Par Sarah-Louise Pelletier-Morin


[Ex nihilo / Agat Films]
 

On peut lire quelque part que Vingt dieux (2024) est l’histoire d’un jeune homme de dix-huit ans qui apprend, le temps d’un été, à faire du fromage et des cunnilingus. C’est un résumé satisfaisant, qui ne déplaît pas en tout cas à mes interlocuteurs, Louise et Charlie Courvoisier, réalisatrice et compositeur, qui ont eux-mêmes du mal à classer leur film dans une catégorie. Comédie ? Drame? Dramédie? Coming of age? Western? Et qu’importe, au fond, d’inscrire une œuvre sous une seule enseigne quand elle ne chercher qu’à se défiler. Car c’est bien le cas de cette œuvre, inclassable.

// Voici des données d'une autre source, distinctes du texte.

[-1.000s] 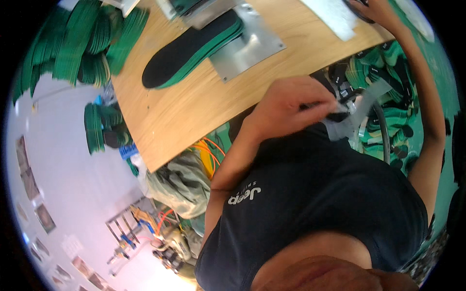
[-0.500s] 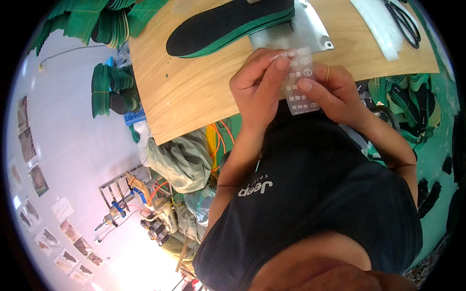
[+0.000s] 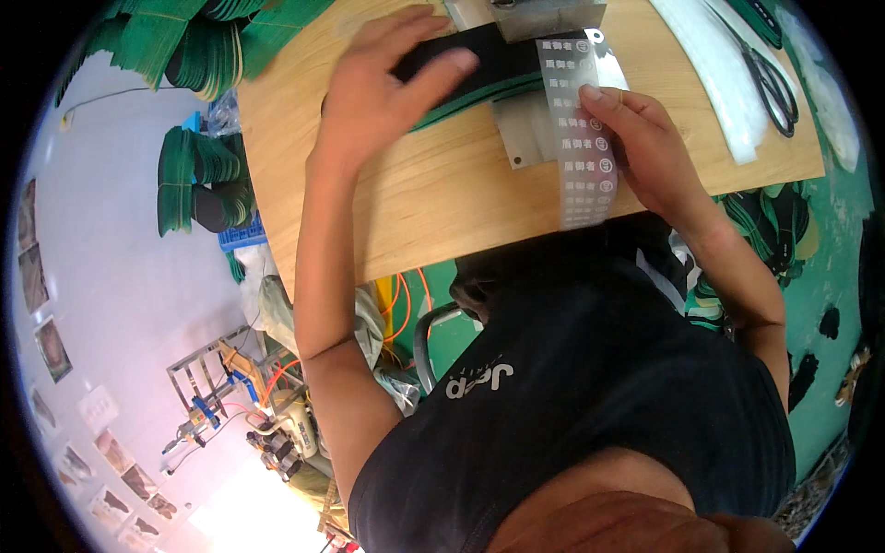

Dans Vingt dieux, Totone, personnage fêtard de dix-huit ans, doit prendre soin de sa petite sœur de sept ans après la mort de son père dans un accident de voiture. Quand il apprend que les producteurs peuvent gagner 30 000 euros s’ils gagnent le prix du meilleur comté, Totone et sa bande se lancent dans la production de fromage. Vingt dieux, qui est le premier long métrage de la jeune réalisatrice, a été présenté en avant-première dans la catégorie Un certain regard à Cannes, où il a remporté le Prix de la jeunesse (2024). Le film a également été décoré des prix Valois de diamant au Festival du film francophone d’Angoulême et du prix Jean-Vigo. Il sortira en salle au Québec en mars 2025.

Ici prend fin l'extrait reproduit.